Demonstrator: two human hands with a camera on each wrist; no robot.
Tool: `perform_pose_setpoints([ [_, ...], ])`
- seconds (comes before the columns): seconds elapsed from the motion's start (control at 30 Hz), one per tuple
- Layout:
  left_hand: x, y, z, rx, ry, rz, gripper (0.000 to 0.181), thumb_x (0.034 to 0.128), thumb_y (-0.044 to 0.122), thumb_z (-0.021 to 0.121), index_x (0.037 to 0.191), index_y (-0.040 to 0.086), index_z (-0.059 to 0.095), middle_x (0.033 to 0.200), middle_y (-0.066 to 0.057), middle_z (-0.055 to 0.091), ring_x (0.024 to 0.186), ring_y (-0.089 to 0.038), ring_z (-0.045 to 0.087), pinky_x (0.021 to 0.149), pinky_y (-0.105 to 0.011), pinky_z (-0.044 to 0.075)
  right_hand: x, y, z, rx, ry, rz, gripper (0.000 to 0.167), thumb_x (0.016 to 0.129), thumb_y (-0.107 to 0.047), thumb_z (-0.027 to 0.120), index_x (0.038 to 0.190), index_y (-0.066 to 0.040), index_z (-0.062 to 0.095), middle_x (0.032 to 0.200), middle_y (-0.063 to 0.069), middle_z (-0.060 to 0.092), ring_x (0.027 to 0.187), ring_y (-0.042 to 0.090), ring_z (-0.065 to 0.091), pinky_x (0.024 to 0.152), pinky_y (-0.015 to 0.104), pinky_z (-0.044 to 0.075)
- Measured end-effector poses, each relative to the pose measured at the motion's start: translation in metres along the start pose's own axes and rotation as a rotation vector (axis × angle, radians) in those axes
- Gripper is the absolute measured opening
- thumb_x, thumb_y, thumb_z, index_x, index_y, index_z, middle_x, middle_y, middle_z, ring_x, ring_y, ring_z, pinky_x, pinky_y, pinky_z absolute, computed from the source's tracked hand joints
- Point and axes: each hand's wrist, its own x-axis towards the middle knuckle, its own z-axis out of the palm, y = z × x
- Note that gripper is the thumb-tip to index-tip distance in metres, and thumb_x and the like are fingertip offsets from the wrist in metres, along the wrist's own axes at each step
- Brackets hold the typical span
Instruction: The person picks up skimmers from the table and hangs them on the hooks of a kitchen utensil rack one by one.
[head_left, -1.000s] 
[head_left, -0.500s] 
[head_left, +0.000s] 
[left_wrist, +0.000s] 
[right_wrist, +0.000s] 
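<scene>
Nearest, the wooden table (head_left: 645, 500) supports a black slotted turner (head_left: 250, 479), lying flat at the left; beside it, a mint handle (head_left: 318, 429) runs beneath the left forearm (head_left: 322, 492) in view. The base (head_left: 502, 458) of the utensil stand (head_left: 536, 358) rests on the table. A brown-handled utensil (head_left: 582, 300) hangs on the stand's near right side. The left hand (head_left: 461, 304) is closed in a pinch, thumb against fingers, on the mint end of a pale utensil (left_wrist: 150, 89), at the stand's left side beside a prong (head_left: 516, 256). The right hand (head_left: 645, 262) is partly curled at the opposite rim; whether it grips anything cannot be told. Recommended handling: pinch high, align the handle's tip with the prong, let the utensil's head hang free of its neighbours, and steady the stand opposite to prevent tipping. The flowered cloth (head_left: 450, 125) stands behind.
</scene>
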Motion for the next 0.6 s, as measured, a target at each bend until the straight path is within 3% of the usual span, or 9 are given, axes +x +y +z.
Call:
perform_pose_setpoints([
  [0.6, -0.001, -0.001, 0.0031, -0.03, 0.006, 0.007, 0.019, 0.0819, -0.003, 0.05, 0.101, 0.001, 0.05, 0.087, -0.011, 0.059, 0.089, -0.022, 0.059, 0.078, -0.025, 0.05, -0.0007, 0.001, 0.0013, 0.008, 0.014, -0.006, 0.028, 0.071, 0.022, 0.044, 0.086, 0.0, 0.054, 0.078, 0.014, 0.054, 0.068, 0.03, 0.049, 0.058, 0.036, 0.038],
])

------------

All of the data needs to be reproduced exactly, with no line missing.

• _TASK ANSWER_
Demonstrator: two human hands with a camera on each wrist; no robot.
Tool: `perform_pose_setpoints([ [_, ...], ])`
- seconds (comes before the columns): seconds elapsed from the motion's start (control at 30 Hz), one per tuple
- Layout:
  left_hand: x, y, z, rx, ry, rz, gripper (0.000 to 0.181), thumb_x (0.034 to 0.128), thumb_y (-0.044 to 0.122), thumb_z (-0.021 to 0.121), index_x (0.037 to 0.191), index_y (-0.040 to 0.086), index_z (-0.059 to 0.095), middle_x (0.033 to 0.200), middle_y (-0.066 to 0.057), middle_z (-0.055 to 0.091), ring_x (0.024 to 0.186), ring_y (-0.089 to 0.038), ring_z (-0.045 to 0.087), pinky_x (0.021 to 0.149), pinky_y (-0.105 to 0.011), pinky_z (-0.044 to 0.075)
  right_hand: x, y, z, rx, ry, rz, gripper (0.000 to 0.167), thumb_x (0.016 to 0.129), thumb_y (-0.107 to 0.047), thumb_z (-0.027 to 0.120), index_x (0.038 to 0.190), index_y (-0.066 to 0.040), index_z (-0.062 to 0.095), middle_x (0.032 to 0.200), middle_y (-0.063 to 0.069), middle_z (-0.060 to 0.092), ring_x (0.027 to 0.187), ring_y (-0.042 to 0.090), ring_z (-0.065 to 0.091), pinky_x (0.024 to 0.152), pinky_y (-0.015 to 0.104), pinky_z (-0.044 to 0.075)
- Measured end-effector poses, each relative to the pose measured at the motion's start: translation in metres along the start pose's own axes and rotation as a rotation vector (axis × angle, radians) in those axes
- Gripper is the absolute measured opening
- thumb_x, thumb_y, thumb_z, index_x, index_y, index_z, middle_x, middle_y, middle_z, ring_x, ring_y, ring_z, pinky_x, pinky_y, pinky_z absolute, computed from the source's tracked hand joints
- Point and axes: each hand's wrist, its own x-axis towards the middle knuckle, its own z-axis out of the palm, y = z × x
- Note that gripper is the thumb-tip to index-tip distance in metres, and thumb_x and the like are fingertip offsets from the wrist in metres, along the wrist's own axes at each step
- Brackets hold the typical span
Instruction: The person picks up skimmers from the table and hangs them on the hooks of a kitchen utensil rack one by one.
[head_left, -1.000s] 
[head_left, -0.500s] 
[head_left, +0.000s] 
[left_wrist, +0.000s] 
[right_wrist, +0.000s] 
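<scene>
Nearest, the wooden table (head_left: 645, 500) supports a black slotted turner (head_left: 250, 479), lying flat at the left; beside it, a mint handle (head_left: 318, 429) runs beneath the left forearm (head_left: 322, 492) in view. The base (head_left: 502, 458) of the utensil stand (head_left: 536, 358) rests on the table. A brown-handled utensil (head_left: 582, 300) hangs on the stand's near right side. The left hand (head_left: 461, 304) is closed in a pinch, thumb against fingers, on the mint end of a pale utensil (left_wrist: 150, 89), at the stand's left side beside a prong (head_left: 516, 256). The right hand (head_left: 645, 262) is partly curled at the opposite rim; whether it grips anything cannot be told. Recommended handling: pinch high, align the handle's tip with the prong, let the utensil's head hang free of its neighbours, and steady the stand opposite to prevent tipping. The flowered cloth (head_left: 450, 125) stands behind.
</scene>
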Motion for the next 0.6 s, as measured, a target at each bend until the straight path is within 3% of the usual span, or 9 are given, axes +x +y +z.
Call:
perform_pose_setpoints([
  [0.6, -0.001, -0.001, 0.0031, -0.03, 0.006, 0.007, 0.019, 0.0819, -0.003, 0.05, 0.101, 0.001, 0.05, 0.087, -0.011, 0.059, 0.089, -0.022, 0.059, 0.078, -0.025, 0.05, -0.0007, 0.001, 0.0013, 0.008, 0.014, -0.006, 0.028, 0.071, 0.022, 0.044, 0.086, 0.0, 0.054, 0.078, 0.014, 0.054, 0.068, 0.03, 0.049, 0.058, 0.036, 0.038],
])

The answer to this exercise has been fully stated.